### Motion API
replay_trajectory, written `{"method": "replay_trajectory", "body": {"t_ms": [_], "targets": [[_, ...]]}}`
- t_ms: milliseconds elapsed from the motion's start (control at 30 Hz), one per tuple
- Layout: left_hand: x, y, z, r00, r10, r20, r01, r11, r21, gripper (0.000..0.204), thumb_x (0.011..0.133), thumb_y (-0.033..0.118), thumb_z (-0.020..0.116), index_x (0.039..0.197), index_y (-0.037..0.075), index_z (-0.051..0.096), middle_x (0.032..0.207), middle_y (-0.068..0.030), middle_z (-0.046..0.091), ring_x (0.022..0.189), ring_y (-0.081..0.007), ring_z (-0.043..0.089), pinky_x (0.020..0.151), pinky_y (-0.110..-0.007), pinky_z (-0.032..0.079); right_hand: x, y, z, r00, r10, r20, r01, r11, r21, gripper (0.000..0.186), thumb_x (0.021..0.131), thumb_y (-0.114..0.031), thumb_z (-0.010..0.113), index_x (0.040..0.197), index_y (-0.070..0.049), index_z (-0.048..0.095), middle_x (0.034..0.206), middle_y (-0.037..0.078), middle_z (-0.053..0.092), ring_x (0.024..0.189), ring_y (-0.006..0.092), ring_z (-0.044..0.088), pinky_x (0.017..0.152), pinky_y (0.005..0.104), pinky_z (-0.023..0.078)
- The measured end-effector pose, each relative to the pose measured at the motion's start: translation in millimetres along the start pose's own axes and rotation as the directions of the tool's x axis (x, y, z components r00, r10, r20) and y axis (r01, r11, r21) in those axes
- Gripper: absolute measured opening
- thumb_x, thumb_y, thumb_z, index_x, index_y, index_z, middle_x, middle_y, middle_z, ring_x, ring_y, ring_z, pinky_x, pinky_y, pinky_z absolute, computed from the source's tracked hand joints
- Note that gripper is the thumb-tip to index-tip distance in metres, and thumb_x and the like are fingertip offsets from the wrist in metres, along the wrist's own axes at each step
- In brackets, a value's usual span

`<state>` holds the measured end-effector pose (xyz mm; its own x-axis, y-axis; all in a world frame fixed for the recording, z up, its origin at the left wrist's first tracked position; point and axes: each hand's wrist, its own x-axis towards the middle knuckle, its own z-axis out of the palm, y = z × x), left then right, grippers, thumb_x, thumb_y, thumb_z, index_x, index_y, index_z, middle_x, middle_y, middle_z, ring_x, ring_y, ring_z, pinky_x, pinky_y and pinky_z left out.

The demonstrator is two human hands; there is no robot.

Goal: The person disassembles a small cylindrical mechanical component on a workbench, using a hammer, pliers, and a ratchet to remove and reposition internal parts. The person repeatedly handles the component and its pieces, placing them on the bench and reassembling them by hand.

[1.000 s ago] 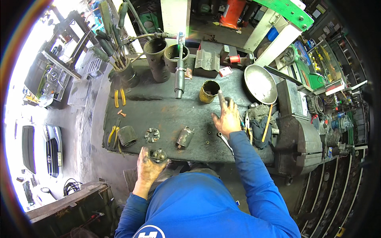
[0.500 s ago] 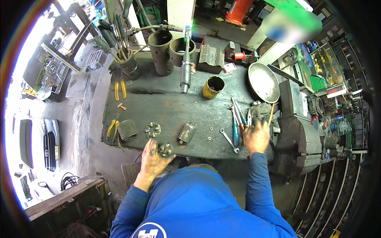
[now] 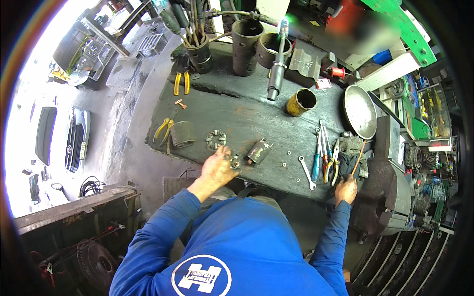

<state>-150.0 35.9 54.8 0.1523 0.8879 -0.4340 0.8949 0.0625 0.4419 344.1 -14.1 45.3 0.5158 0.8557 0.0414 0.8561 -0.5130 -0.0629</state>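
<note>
My left hand is at the bench's near edge, its fingers closed around a small round metal part with rounded studs. Just beyond it lies a ring-shaped part with blocks around its rim. To its right rests a dark metal cylinder. My right hand is at the near right edge, fingers curled at the lower end of a thin orange-brown stick. A dark rag lies just beyond that hand. Beside it are pliers, screwdrivers and a combination wrench.
A round metal pan stands at the right, by a large bench vise. A yellow can sits mid-bench. Tool-filled pots line the back. Yellow-handled pliers and a curved metal sleeve lie left.
My right hand has moved from the pliers and screwdrivers toward the stick's lower end. My left hand has turned, with its back now over the round part. The whole view has shifted and tilted.
</note>
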Motion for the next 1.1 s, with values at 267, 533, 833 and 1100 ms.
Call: {"method": "replay_trajectory", "body": {"t_ms": [267, 533, 833, 1100], "targets": [[4.5, 17.5, -1.2, 0.997, -0.053, -0.047, 0.059, 0.986, 0.154, 0.099, 0.084, 0.056, 0.085, 0.152, -0.006, 0.046, 0.156, -0.0291, 0.05, 0.135, -0.0391, 0.063, 0.106, -0.044, 0.058, 0.4, -14.7, -1.9, 1.0, -0.017, 0.019, 0.017, 1.0, -0.016, 0.044, 0.1, -0.021, 0.07, 0.144, -0.014, 0.065, 0.138, 0.031, 0.065, 0.129, 0.0466, 0.063, 0.105, 0.0505, 0.053], [-54.9, -65.1, -37.9, 0.92, -0.004, -0.393, 0.013, 1.0, 0.02, 0.074, 0.088, 0.05, 0.082, 0.136, -0.003, 0.064, 0.14, -0.0235, 0.067, 0.138, -0.0382, 0.059, 0.119, -0.044, 0.046, 27.6, 2.3, 15.5, 0.993, 0.122, -0.001, -0.122, 0.993, 0.007, 0.041, 0.097, -0.023, 0.074, 0.131, -0.001, 0.071, 0.133, 0.031, 0.068, 0.127, 0.0465, 0.064, 0.11, 0.0512, 0.051], [-56.7, -72.8, -103.6, 0.73, -0.107, -0.675, -0.057, 0.975, -0.216, 0.055, 0.077, 0.023, 0.091, 0.121, -0.001, 0.067, 0.119, -0.0198, 0.07, 0.112, -0.0401, 0.068, 0.1, -0.045, 0.055, 8.7, -71.1, -92.7, 0.986, 0.1, -0.134, -0.088, 0.992, 0.096, 0.058, 0.089, -0.022, 0.083, 0.143, -0.011, 0.064, 0.146, 0.031, 0.057, 0.125, 0.0455, 0.066, 0.106, 0.0503, 0.054], [-10.9, -17.6, -154.4, 0.725, -0.017, -0.689, -0.156, 0.97, -0.188, 0.041, 0.079, 0.019, 0.088, 0.111, 0.002, 0.069, 0.116, -0.0201, 0.07, 0.11, -0.0418, 0.068, 0.097, -0.048, 0.056, 34.2, -236.5, -122.5, 0.881, -0.449, 0.147, 0.033, 0.368, 0.929, 0.045, 0.103, -0.026, 0.075, 0.139, -0.001, 0.065, 0.121, 0.013, 0.073, 0.109, 0.0236, 0.07, 0.092, 0.0374, 0.059]]}}
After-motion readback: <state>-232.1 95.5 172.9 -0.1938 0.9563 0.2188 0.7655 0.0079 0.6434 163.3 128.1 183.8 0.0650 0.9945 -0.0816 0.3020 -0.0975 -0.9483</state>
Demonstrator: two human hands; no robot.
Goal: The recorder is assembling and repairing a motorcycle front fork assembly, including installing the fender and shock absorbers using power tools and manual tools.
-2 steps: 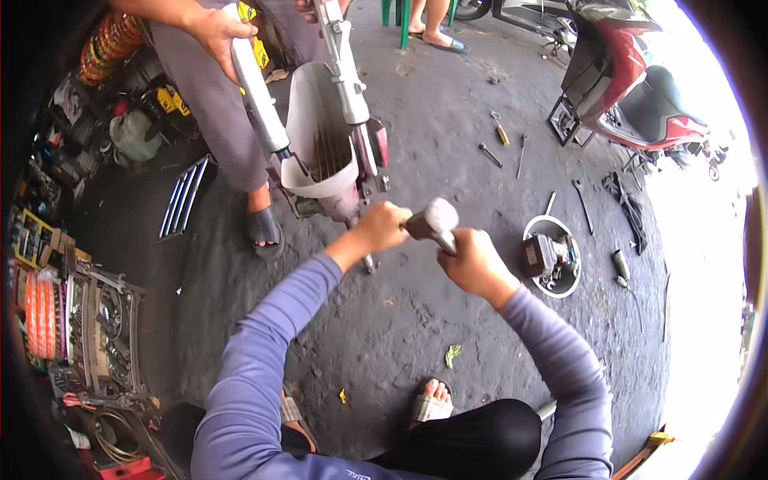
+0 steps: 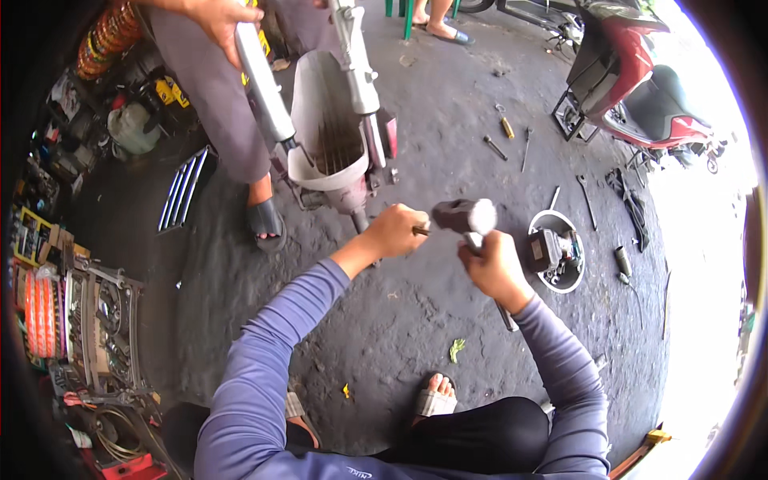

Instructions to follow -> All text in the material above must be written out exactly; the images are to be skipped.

Solution for this problem ->
### Motion API
replay_trajectory, written `{"method": "replay_trajectory", "body": {"t_ms": [_], "targets": [[_, ...]]}}`
- t_ms: milliseconds elapsed from the motion's start (control at 30 Hz), one per tuple
- Layout: left_hand: x, y, z, r00, r10, r20, r01, r11, r21, gripper (0.000..0.204), thumb_x (0.011..0.133), thumb_y (-0.033..0.118), thumb_z (-0.020..0.116), index_x (0.039..0.197), index_y (-0.037..0.075), index_z (-0.051..0.096), middle_x (0.032..0.207), middle_y (-0.068..0.030), middle_z (-0.046..0.091), ring_x (0.022..0.189), ring_y (-0.081..0.007), ring_z (-0.043..0.089), pinky_x (0.020..0.151), pinky_y (-0.110..-0.007), pinky_z (-0.032..0.079); right_hand: x, y, z, r00, r10, r20, r01, r11, r21, gripper (0.000..0.186), thumb_x (0.021..0.131), thumb_y (-0.114..0.031), thumb_z (-0.010..0.113), index_x (0.040..0.197), index_y (-0.070..0.049), index_z (-0.048..0.095), middle_x (0.034..0.206), middle_y (-0.037..0.078), middle_z (-0.053..0.092), ring_x (0.024..0.189), ring_y (-0.006..0.092), ring_z (-0.044..0.088), pinky_x (0.017..0.152), pinky_y (0.005..0.104), pinky_z (-0.023..0.078)
- The measured end-effector pose, each relative to the pose measured at the motion's start: translation in millimetres along the start pose's own axes and rotation as the directions of the tool's x axis (x, y, z components r00, r10, r20) and y axis (r01, r11, r21) in those axes
- Gripper: absolute measured opening
- thumb_x, thumb_y, thumb_z, index_x, index_y, index_z, middle_x, middle_y, middle_z, ring_x, ring_y, ring_z, pinky_x, pinky_y, pinky_z absolute, computed from the source's tracked hand joints
- Note that gripper is the thumb-tip to index-tip distance in metres, and thumb_x and the like are fingertip offsets from the wrist in metres, along the wrist's own axes at each step
- In brackets, a value's usual span

`<state>` holds the measured end-effector pose (xyz mm; its own x-axis, y-axis; all in a world frame fixed for the recording, z up, its origin at the left wrist's first tracked position; point and axes: each hand's wrist, its own x-axis towards the middle knuckle, its own z-axis out of the palm, y = z × x), left then right, grippers, thumb_x, thumb_y, thumb_z, index_x, index_y, index_z, middle_x, middle_y, middle_z, ring_x, ring_y, ring_z, pinky_x, pinky_y and pinky_z left out.

The demonstrator is two human hands; there is no robot.

Goal: The person disassembles a small cylindrical mechanical component on a workbench, using a hammer, pliers, and a ratchet to remove and reposition internal parts. The person repeatedly handles the component and its pieces, placing them on the bench and reassembling them by hand.

[1.000 s ago] 
[0.500 s ago] 
[now] 

<state>-150.0 35.9 54.8 0.1523 0.8879 -0.4340 0.8949 0.0625 0.4419 344.1 -14.1 45.3 0.5158 0.8557 0.0414 0.8561 -0.5130 -0.0629</state>
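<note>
My left hand is at the bench's near edge, its fingers closed around a small round metal part with rounded studs. Just beyond it lies a ring-shaped part with blocks around its rim. To its right rests a dark metal cylinder. My right hand is at the near right edge, fingers curled at the lower end of a thin orange-brown stick. A dark rag lies just beyond that hand. Beside it are pliers, screwdrivers and a combination wrench.
A round metal pan stands at the right, by a large bench vise. A yellow can sits mid-bench. Tool-filled pots line the back. Yellow-handled pliers and a curved metal sleeve lie left.
My right hand has moved from the pliers and screwdrivers toward the stick's lower end. My left hand has turned, with its back now over the round part. The whole view has shifted and tilted.
</note>
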Motion for the next 1.1 s, with values at 267, 533, 833 and 1100 ms.
Call: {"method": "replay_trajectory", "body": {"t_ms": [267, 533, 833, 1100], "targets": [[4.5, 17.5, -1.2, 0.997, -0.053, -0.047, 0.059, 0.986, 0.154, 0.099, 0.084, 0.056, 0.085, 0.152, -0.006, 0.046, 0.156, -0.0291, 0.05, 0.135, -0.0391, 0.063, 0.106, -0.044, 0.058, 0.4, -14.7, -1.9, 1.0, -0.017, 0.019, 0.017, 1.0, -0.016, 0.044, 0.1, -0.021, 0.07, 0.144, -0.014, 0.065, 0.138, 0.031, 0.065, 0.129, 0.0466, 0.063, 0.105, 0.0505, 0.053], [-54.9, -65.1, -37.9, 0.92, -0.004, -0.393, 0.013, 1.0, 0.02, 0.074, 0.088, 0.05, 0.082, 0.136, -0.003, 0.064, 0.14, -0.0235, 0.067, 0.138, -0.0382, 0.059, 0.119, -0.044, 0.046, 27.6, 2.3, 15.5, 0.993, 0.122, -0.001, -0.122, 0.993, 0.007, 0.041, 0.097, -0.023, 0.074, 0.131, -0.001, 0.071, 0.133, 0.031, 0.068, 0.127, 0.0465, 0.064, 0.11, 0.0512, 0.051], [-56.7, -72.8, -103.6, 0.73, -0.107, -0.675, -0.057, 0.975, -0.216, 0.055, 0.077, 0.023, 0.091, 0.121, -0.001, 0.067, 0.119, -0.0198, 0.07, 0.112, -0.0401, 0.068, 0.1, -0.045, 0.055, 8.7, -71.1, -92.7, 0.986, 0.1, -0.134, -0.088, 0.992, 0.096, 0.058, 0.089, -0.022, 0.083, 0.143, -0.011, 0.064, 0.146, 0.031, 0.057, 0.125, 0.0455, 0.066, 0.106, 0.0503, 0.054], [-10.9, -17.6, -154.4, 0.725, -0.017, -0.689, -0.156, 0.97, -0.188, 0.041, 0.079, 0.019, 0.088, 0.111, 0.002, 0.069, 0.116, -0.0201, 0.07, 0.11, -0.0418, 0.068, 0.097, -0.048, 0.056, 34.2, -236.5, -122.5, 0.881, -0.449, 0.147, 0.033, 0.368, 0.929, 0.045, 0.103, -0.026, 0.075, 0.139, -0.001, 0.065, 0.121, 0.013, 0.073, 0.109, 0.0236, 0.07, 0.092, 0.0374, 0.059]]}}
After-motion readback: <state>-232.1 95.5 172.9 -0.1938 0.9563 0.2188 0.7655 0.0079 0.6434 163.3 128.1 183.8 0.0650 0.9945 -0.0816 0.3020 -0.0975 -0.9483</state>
Demonstrator: two human hands; no robot.
Goal: The recorder is assembling and repairing a motorcycle front fork assembly, including installing the fender and shock absorbers using power tools and manual tools.
-2 steps: 
+0 steps: 

The output has nothing more to it.